避難民支援に関するカプリ・ホールディングスのアプローチには、多くの側面で目新しさがある。ラグジュアリーブランド企業の多くはこれまで、国連の難民支援機関である国連難民高等弁務官事務所(UNHCR)などの団体に巨額の寄付を行う形を選択してきた。しかし、すでに存在している製品(新品や在庫品から回せる品物)を現物で寄付するやり方のほうが、より循環志向的なアプローチと言えるだろう。
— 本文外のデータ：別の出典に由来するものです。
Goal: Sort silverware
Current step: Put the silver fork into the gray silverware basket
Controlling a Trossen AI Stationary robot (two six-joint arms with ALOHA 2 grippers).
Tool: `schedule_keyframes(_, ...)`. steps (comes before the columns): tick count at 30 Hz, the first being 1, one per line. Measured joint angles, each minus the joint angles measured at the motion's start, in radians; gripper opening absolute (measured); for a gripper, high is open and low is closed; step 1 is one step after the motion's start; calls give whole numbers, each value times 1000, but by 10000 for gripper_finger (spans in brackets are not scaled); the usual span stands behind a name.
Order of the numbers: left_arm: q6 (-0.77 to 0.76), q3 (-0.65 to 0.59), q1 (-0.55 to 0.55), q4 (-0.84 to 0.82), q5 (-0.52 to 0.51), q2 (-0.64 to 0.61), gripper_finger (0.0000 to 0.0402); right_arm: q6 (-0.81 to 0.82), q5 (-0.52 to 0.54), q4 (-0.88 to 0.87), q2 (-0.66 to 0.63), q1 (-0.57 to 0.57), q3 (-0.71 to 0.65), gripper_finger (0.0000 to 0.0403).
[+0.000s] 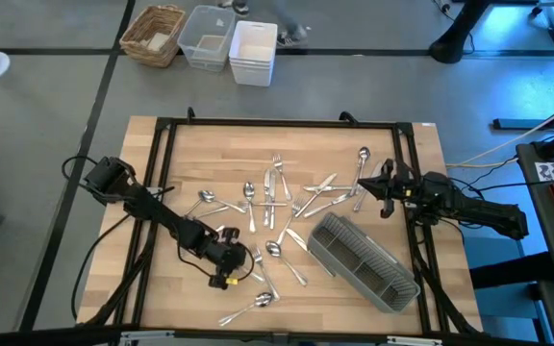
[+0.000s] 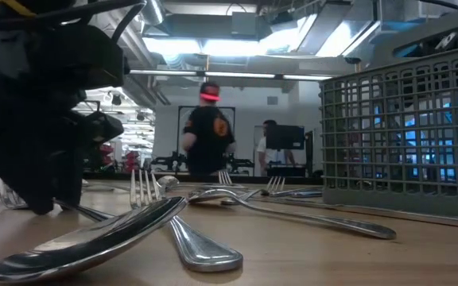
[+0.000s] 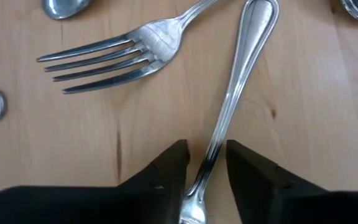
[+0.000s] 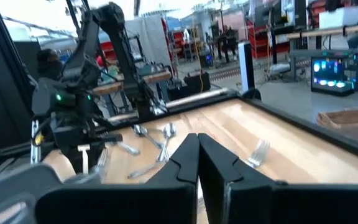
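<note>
Silverware [image 1: 277, 197], forks, spoons and knives, lies scattered flat over the middle of the wooden table. My left gripper [image 1: 231, 261] is low near the table's near edge, pointing down. In the left wrist view its open fingers [image 3: 207, 165] stand on either side of one utensil's slim handle [image 3: 229, 99], which lies on the wood; the utensil's head is hidden under the gripper. A fork [image 3: 110, 53] lies beside it. My right gripper [image 1: 385, 187] is shut [image 4: 197, 155] and empty, above the table's right part. The grey slatted caddy [image 1: 364, 259] lies on its side. My left gripper comes from above, fingers across the utensil's handle at its narrow part [image 3: 210, 155]. A small gap shows beside the right finger [image 3: 247, 174]. I cannot tell whether the left finger [image 3: 166, 174] touches the handle. The utensil lies flat on the table.
A black frame [image 1: 162, 130] borders the table. A wicker basket [image 1: 152, 34] and white bins [image 1: 253, 53] sit beyond the far edge. In the low view spoons and a fork [image 2: 145, 195] lie close, the caddy [image 2: 404, 127] stands right, and people [image 2: 209, 131] are in the room behind.
</note>
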Motion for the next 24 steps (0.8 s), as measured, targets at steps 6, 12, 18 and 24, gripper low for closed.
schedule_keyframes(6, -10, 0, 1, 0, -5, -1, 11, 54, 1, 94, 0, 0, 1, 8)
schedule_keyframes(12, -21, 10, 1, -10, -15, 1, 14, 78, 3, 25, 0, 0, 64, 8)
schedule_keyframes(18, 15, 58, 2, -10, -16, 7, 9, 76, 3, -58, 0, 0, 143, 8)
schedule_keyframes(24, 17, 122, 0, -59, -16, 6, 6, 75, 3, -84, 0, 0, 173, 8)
さらに、構想を実現させるにあたり、Venlo Helps Ukraine、Autotrasporti Rutilli Adolfo、A Shop Without Cash Registersという、信頼に値する3つの団体および企業と提携したことも、このアプローチのカギとなるポイントだ。金銭的価値が非常に高い高級ブランドの新品の場合、輸送の際に多くの人の手を経由すると、これを絶好の機会と捉える悪人に目をつけられかねないからだ。また、ウクライナ国境で避難民たちに接する人たちにしても、純粋に善意でこの地域に駆けつけた人ばかりとは言えない。
一方で、今回の支援活動を皮肉めいた目で見る人もいるかもしれない。ヴェルサーチェはセクシーで露出度の高いドレス、ジミー・チュウは特にかかとの高いハイヒール、マイケル・コースは高級なカシミアのセーターで名高いという、各ブランドにまつわるイメージがあるからだ。
マーケティング面においても、避難民の背中に高級ブランドのロゴが躍るとなれば、これはリスクをはらんだ賭けだ。それでも、この賭けが吉と出れば、つらい日々を送るウクライナの人々に華やかな高級品を贈り、ささやかな癒やしを提供したブランドとして、長く記憶される可能性もある。
幸運にもこれらの高価な品々を援助として受け取った人に、わずかな時間でも喜びがもたらされるなら、それはファッションの持つ力の証と言えるはずだ。